• Work request:
Go through the entries below and say how many lines contain the string "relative"; write only that number.

[Stored data]
------------------------------

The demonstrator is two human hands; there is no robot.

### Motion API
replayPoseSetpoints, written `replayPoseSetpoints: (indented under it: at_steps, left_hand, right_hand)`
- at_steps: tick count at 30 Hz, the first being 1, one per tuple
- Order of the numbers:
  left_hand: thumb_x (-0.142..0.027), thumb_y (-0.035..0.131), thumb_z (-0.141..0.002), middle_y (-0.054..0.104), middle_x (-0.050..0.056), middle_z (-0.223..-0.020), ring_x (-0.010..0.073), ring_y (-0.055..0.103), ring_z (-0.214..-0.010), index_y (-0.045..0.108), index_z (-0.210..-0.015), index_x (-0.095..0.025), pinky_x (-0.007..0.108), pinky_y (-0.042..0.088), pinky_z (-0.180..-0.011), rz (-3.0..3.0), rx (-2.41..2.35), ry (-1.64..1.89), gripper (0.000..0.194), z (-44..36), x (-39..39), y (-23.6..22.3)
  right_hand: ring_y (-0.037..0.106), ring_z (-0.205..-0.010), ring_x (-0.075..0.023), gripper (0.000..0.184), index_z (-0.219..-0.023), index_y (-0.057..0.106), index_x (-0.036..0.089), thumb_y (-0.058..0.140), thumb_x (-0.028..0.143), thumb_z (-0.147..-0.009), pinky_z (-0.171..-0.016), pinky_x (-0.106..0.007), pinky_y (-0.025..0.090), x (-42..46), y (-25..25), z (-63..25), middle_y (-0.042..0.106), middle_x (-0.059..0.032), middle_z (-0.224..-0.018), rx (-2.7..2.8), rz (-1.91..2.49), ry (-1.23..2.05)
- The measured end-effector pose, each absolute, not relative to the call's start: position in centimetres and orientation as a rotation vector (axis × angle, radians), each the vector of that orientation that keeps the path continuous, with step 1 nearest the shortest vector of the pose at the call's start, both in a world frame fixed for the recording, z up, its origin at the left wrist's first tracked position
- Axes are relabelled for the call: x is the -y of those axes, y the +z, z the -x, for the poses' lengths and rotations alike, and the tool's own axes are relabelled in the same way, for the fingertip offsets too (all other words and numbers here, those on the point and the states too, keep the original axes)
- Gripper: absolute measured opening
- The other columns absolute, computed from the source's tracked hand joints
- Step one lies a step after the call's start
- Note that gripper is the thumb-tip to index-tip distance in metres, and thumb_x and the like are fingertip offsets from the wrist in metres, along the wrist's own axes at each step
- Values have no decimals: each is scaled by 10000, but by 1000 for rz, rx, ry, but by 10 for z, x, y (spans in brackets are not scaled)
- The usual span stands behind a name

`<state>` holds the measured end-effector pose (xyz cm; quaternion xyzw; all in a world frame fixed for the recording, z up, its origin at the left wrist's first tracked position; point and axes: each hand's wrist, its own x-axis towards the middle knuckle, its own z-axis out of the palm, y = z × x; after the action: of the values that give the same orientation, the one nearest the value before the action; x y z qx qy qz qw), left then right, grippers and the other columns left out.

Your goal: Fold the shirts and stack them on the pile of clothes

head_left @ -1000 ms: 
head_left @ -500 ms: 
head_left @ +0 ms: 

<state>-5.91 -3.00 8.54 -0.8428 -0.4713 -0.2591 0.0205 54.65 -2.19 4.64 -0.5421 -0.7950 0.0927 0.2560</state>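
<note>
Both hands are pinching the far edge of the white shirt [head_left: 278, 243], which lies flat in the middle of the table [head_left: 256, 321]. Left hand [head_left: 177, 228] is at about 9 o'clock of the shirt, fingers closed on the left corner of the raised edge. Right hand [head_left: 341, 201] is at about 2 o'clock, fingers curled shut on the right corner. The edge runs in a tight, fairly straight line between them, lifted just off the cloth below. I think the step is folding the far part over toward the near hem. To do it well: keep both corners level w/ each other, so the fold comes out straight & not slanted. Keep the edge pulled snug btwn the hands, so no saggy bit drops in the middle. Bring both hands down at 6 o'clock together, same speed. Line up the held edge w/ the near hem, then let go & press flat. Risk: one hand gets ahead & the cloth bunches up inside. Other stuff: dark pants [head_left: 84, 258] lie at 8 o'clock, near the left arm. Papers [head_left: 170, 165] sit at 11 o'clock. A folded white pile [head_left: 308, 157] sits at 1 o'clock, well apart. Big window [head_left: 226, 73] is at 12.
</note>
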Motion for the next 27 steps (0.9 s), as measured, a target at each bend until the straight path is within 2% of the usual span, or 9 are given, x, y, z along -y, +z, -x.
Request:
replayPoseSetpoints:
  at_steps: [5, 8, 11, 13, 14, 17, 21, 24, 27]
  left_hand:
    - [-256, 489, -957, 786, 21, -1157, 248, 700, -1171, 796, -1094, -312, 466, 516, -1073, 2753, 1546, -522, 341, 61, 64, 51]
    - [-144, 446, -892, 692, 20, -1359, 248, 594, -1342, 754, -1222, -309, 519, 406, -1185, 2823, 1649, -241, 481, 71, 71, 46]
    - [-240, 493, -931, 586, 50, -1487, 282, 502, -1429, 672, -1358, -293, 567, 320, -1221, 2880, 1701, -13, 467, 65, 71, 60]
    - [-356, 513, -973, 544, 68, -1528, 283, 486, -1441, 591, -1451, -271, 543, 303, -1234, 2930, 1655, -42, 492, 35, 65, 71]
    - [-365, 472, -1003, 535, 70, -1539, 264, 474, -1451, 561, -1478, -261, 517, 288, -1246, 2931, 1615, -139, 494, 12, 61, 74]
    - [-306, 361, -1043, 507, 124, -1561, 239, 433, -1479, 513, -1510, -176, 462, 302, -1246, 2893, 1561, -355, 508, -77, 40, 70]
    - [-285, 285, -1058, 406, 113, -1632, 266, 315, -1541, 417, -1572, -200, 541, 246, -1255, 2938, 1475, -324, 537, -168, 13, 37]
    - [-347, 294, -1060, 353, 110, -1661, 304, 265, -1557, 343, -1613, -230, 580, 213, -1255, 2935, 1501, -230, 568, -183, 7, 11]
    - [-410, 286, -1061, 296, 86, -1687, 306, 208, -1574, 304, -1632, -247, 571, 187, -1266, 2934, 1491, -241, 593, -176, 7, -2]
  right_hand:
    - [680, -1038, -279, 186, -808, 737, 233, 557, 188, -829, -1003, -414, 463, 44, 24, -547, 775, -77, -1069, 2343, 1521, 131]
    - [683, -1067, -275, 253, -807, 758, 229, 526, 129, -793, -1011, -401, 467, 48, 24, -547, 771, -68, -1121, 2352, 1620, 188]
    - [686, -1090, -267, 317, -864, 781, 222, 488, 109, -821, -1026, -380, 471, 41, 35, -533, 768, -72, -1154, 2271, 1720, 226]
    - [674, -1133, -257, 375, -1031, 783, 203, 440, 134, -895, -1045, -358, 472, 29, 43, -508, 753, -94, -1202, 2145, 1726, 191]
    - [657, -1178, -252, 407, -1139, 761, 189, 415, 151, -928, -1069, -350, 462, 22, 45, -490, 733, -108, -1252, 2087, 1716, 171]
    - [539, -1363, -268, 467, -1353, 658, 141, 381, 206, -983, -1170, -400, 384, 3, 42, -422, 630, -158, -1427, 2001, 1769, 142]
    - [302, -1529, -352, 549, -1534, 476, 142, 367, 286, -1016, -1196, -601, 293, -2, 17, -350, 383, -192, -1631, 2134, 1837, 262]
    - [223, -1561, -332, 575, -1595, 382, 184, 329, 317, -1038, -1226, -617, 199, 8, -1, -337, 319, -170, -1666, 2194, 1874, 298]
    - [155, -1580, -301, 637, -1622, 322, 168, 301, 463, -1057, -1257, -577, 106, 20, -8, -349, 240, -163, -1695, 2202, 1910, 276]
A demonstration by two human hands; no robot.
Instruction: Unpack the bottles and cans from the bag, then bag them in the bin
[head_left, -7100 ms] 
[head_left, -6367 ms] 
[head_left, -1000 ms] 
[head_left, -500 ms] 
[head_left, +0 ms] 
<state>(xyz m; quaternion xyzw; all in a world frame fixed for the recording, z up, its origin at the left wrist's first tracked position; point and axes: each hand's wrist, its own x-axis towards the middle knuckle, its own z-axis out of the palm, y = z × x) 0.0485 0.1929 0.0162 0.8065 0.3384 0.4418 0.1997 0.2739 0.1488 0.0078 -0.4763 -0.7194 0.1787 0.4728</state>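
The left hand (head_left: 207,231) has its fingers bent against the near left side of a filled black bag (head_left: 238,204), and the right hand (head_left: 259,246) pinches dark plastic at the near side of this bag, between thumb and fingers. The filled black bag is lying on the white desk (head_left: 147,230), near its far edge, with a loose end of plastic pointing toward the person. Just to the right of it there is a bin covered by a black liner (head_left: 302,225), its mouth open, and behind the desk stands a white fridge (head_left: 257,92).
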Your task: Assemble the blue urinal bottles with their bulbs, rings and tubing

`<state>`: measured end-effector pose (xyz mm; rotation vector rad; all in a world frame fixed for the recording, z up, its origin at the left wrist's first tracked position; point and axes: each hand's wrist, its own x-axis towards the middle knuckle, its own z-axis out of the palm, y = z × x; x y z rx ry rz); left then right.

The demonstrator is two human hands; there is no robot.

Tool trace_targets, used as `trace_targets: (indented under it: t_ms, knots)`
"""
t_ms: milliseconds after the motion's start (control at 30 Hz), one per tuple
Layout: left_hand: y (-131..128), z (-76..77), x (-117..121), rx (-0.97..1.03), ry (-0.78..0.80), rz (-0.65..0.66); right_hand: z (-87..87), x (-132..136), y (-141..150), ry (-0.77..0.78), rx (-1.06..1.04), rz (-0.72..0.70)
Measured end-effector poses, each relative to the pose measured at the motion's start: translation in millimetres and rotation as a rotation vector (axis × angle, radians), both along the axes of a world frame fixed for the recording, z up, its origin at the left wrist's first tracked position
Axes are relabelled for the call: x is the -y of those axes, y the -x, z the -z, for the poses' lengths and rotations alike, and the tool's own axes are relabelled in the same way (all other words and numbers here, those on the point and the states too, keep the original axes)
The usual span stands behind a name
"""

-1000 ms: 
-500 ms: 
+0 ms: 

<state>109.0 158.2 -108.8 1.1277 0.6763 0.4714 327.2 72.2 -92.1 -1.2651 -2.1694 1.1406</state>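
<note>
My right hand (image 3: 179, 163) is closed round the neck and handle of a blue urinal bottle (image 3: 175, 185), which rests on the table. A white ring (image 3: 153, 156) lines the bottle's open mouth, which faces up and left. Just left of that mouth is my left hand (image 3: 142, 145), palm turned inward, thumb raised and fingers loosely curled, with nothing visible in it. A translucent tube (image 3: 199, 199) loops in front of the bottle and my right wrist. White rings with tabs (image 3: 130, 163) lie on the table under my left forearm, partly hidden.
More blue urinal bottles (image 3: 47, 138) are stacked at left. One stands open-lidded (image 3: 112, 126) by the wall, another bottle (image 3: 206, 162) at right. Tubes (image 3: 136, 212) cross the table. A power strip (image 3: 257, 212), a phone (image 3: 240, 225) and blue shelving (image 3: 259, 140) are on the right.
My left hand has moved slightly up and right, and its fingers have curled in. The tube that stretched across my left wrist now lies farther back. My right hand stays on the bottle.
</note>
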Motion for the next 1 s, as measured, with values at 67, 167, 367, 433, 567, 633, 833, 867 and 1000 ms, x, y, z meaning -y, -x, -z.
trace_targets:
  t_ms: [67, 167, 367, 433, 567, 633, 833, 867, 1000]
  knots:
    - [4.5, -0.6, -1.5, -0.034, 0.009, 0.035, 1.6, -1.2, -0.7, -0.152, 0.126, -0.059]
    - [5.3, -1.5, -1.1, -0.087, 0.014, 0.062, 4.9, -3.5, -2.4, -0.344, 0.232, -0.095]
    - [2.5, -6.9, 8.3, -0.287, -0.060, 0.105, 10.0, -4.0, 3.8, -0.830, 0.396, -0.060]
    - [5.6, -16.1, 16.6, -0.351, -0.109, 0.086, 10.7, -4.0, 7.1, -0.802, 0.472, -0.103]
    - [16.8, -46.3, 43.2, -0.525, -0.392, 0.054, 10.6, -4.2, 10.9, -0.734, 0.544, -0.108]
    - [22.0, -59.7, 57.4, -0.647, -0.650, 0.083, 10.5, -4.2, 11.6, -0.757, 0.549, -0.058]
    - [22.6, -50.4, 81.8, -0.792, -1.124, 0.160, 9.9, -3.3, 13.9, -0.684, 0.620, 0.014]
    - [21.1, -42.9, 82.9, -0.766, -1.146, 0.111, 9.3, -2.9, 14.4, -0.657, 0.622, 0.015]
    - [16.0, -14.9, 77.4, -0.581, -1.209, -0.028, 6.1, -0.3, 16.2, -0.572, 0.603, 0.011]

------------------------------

• Answer space:
2